I'm sure many people will be able to expand and correct greatly... but here goes
it's a system that incorporates precise measuring equipment to measure the amount of movement of the aircraft (acceleration in a particular direction); it combines the data with a map to give information the pilot can use; it gives a very accurate picture of where you are; the entire system is self contained, it dosen't need satellites or ground based signals to operate, however over time it accumulates error (much like the HI), and needs to be calibrated over a specific point (like a VOR).
INS is a closed loop nav system. It is guided by gyros, on upscale units, these are laser ring gyros. You spin up the INS, allow it to stabilize (gyros spinning and stabilized) and give it your starting point. That's why you see at some hardstands a lat/long of that particular hard stand. On the ship, we plugged in a cable that was hooked up to the ship's INS (SINS) that told our INS where it was. It then uses the percieved motion to navigate. Older units strictly work with Lat/Long, newer ones input that into the FMC/FMC and are synced with the nav database.

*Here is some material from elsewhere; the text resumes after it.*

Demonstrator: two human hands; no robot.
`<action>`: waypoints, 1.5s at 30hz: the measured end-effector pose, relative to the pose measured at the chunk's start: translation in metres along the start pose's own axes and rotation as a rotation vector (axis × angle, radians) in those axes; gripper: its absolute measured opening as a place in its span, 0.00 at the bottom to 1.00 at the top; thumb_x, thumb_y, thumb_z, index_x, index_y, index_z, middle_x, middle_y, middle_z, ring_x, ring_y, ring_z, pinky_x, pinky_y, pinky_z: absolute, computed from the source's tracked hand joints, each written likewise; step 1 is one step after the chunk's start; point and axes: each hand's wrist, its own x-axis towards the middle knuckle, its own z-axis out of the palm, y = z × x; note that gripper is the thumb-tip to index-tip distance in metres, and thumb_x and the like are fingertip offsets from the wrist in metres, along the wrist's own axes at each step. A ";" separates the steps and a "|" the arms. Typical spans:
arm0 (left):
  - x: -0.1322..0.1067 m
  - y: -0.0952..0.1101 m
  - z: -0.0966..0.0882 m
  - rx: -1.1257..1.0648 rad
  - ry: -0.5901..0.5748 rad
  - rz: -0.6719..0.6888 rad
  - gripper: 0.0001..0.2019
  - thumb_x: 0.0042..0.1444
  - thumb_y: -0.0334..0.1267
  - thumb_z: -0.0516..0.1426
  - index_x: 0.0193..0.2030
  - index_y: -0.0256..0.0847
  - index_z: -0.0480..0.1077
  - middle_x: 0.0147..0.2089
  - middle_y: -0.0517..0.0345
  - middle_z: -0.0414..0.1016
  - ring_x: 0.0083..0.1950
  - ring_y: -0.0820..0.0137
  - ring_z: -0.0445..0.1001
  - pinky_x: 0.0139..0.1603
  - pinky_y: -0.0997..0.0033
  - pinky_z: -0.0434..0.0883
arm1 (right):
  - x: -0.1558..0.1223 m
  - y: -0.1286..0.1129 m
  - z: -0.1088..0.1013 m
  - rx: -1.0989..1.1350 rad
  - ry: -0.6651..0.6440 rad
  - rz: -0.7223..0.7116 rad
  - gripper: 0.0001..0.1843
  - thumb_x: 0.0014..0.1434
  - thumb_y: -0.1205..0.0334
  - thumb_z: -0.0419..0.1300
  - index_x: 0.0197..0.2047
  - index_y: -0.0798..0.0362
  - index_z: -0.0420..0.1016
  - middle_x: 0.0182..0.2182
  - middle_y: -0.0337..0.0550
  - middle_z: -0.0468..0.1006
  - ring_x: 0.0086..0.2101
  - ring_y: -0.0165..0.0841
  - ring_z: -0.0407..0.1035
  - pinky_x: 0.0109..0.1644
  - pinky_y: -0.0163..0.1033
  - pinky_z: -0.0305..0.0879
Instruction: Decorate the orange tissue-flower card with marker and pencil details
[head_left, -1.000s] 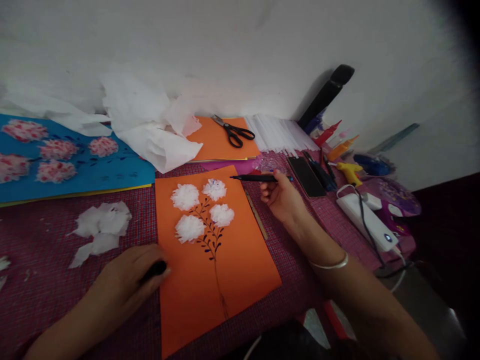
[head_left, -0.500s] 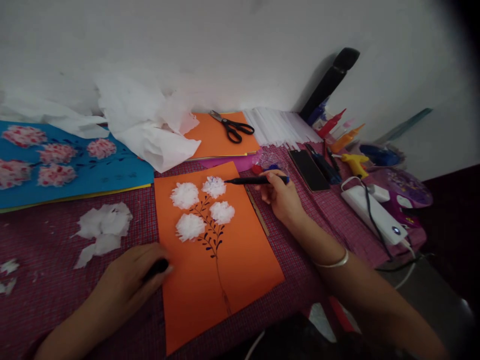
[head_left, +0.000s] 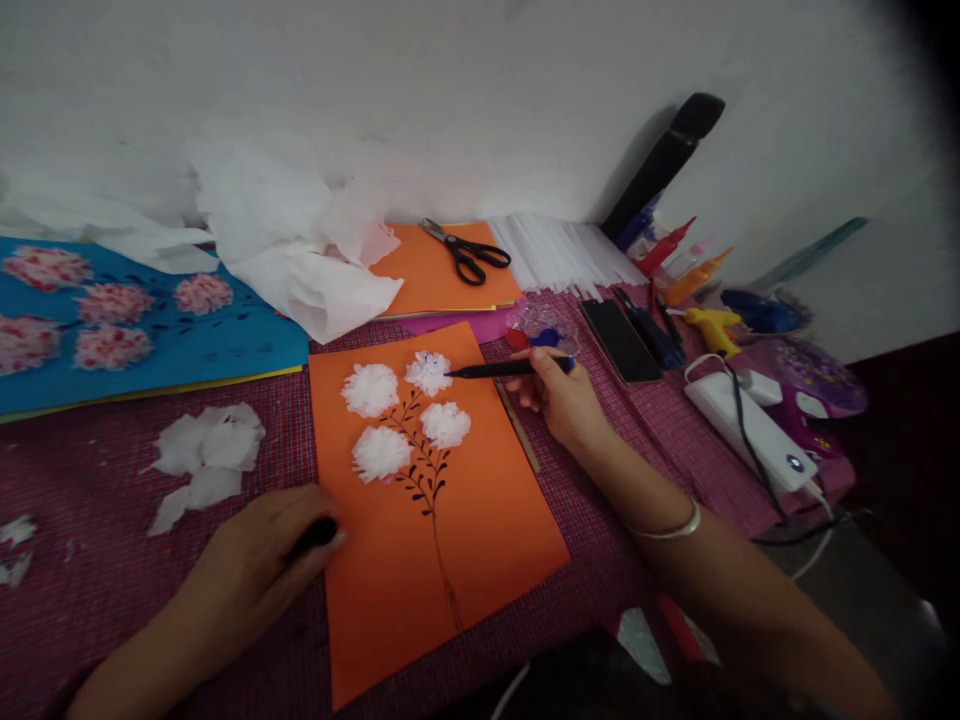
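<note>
My right hand (head_left: 562,395) grips a black marker (head_left: 495,369), its tip at the right edge of the upper tissue flower (head_left: 430,372), which carries small blue marks. That flower and several other white tissue flowers sit on an orange sheet (head_left: 487,540) with a drawn stem and dark leaves (head_left: 424,478). My left hand (head_left: 255,560) rests at the sheet's left edge, closed on a black marker cap (head_left: 315,538). Torn white tissue (head_left: 210,450) lies just beyond my left hand.
Black scissors (head_left: 469,255) lie on orange paper at the back, beside white sticks (head_left: 562,250). A blue sheet (head_left: 187,350) with pink flowers is at left under crumpled tissue (head_left: 300,260). To the right are a phone (head_left: 621,340), a yellow glue gun (head_left: 712,328) and a white power strip (head_left: 750,430).
The marker tip has shifted slightly down along the upper flower's right edge, and my right hand has moved with it. My left hand stays in place.
</note>
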 end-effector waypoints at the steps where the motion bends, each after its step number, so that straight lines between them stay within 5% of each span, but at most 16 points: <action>1: 0.001 0.001 0.000 0.000 0.005 0.000 0.13 0.67 0.49 0.53 0.38 0.45 0.73 0.36 0.60 0.81 0.35 0.67 0.80 0.34 0.72 0.77 | 0.000 0.000 -0.001 0.020 0.009 0.011 0.24 0.51 0.38 0.67 0.34 0.53 0.78 0.18 0.36 0.76 0.15 0.24 0.63 0.16 0.30 0.52; 21: 0.003 0.001 -0.001 0.009 -0.013 0.008 0.14 0.69 0.49 0.51 0.39 0.45 0.72 0.35 0.59 0.81 0.34 0.67 0.80 0.33 0.70 0.77 | 0.001 0.001 -0.006 0.003 -0.061 0.037 0.23 0.51 0.40 0.67 0.33 0.53 0.78 0.18 0.37 0.76 0.16 0.25 0.65 0.17 0.30 0.54; 39: -0.002 -0.003 0.002 0.002 -0.023 0.001 0.12 0.68 0.48 0.53 0.40 0.45 0.72 0.37 0.60 0.80 0.36 0.67 0.80 0.36 0.70 0.76 | -0.001 0.000 -0.007 0.026 0.008 0.022 0.14 0.52 0.49 0.67 0.36 0.51 0.78 0.22 0.37 0.78 0.18 0.25 0.65 0.18 0.31 0.52; 45: -0.005 -0.007 0.005 -0.018 -0.058 -0.035 0.11 0.67 0.47 0.53 0.41 0.45 0.72 0.38 0.59 0.79 0.37 0.66 0.78 0.37 0.69 0.74 | -0.006 -0.001 -0.007 0.020 -0.145 0.022 0.11 0.52 0.53 0.67 0.36 0.51 0.79 0.23 0.38 0.79 0.21 0.26 0.67 0.22 0.31 0.56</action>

When we had alert launches, we often had the engines turning and everything ready to go (<5 minutes) but had to wait a few for the INS to stabilize. If it dumped in flight, you had to initialize with a GPS fix, a TACAN fix (VOR + DME from known point) or a RADAR fix (radar fix on known landmark, ie point of an island).
It's slick, it's expensive, and it's fairly transparent once you set it up.
Oh yeah...sometimes Doppler nav units are tied to INS's. Doppler nav shoots the equivalent of a RADAR wave at whatever you are flying over (ground, water) and gives the INS a secondary source of direction and speed to back up the gyros.
INS can be *very* accurate on it's own....INS's on subs operate for weeks without outside reference (GPS fixes) and are accurate well within a boatlength.